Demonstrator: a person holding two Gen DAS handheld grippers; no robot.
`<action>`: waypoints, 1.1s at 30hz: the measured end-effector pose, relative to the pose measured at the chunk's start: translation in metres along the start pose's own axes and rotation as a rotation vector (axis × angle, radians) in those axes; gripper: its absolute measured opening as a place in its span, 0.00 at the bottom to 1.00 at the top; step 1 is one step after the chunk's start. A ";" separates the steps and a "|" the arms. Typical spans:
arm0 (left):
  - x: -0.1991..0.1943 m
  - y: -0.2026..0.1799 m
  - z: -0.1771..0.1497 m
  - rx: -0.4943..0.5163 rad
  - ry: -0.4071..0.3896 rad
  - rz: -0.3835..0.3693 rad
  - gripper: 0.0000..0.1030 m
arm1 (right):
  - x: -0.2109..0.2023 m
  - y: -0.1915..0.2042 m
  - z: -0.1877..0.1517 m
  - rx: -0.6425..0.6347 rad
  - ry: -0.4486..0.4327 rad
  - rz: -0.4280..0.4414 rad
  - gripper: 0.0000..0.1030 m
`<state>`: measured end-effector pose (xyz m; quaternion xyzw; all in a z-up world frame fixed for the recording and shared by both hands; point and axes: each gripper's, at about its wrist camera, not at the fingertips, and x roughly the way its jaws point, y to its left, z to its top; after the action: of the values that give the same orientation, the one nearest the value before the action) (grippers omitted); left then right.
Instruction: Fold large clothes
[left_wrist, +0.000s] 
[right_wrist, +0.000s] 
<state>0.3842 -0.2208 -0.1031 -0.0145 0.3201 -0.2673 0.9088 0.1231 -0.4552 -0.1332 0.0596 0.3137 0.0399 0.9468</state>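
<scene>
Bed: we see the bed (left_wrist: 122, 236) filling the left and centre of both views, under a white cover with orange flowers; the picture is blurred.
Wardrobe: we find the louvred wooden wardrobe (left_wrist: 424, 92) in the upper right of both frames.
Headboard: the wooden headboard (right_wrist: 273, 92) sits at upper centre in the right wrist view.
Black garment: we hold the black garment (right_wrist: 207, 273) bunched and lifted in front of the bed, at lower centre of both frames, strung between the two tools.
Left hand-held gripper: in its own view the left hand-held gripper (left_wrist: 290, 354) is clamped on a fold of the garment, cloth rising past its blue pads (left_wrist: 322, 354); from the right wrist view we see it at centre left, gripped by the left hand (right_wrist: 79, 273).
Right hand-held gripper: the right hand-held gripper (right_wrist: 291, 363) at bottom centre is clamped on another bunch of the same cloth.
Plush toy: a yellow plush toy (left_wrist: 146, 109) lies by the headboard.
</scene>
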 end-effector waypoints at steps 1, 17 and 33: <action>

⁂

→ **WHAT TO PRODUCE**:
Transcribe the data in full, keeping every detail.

→ **YOUR RESPONSE**:
Demonstrator: a person holding two Gen DAS handheld grippers; no robot.
`<action>`: waypoints, 1.1s at 30hz: the measured end-effector pose, relative to the pose measured at the chunk's start: translation in metres along the start pose's own axes and rotation as a rotation vector (axis × angle, radians) in those axes; gripper: its absolute measured opening as a place in its span, 0.00 at the bottom to 1.00 at the top; step 1 is one step after the chunk's start. A ";" separates the steps and a "|" the arms. Typical spans:
arm0 (left):
  - x: -0.1991..0.1943 m
  - y: -0.2026..0.1799 m
  - z: -0.1771..0.1497 m
  - rx: -0.4943..0.5163 rad
  - ry: -0.4071..0.3896 rad
  - rz: -0.3835..0.3693 rad
  - gripper: 0.0000..0.1030 m
arm1 (right):
  - x: -0.2109..0.2023 m
  - y: -0.1915..0.2042 m
  - z: -0.1877..0.1517 m
  - rx: -0.6425..0.6347 rad
  - ry: -0.4486..0.4327 rad
  - rz: -0.4280..0.4414 rad
  - gripper: 0.0000..0.1030 m
`<state>`: measured end-effector pose (xyz m; quaternion xyzw; all in a z-up world frame fixed for the recording and shared by both hands; point and axes: each gripper's, at about its wrist camera, not at the fingertips, and x roughly the way its jaws point, y to its left, z to its top; after the action: of the values that give the same orientation, the one nearest the value before the action) (grippers omitted); left then right.
Instruction: Fold large clothes
[left_wrist, +0.000s] 
[right_wrist, +0.000s] 
<state>0.3842 -0.2208 -0.1031 -0.0145 0.3201 -0.2673 0.9088 0.1231 -0.4552 -0.1332 0.0596 0.3137 0.0399 0.9468</state>
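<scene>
Bed: we see the bed (left_wrist: 122, 236) filling the left and centre of both views, under a white cover with orange flowers; the picture is blurred.
Wardrobe: we find the louvred wooden wardrobe (left_wrist: 424, 92) in the upper right of both frames.
Headboard: the wooden headboard (right_wrist: 273, 92) sits at upper centre in the right wrist view.
Black garment: we hold the black garment (right_wrist: 207, 273) bunched and lifted in front of the bed, at lower centre of both frames, strung between the two tools.
Left hand-held gripper: in its own view the left hand-held gripper (left_wrist: 290, 354) is clamped on a fold of the garment, cloth rising past its blue pads (left_wrist: 322, 354); from the right wrist view we see it at centre left, gripped by the left hand (right_wrist: 79, 273).
Right hand-held gripper: the right hand-held gripper (right_wrist: 291, 363) at bottom centre is clamped on another bunch of the same cloth.
Plush toy: a yellow plush toy (left_wrist: 146, 109) lies by the headboard.
</scene>
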 end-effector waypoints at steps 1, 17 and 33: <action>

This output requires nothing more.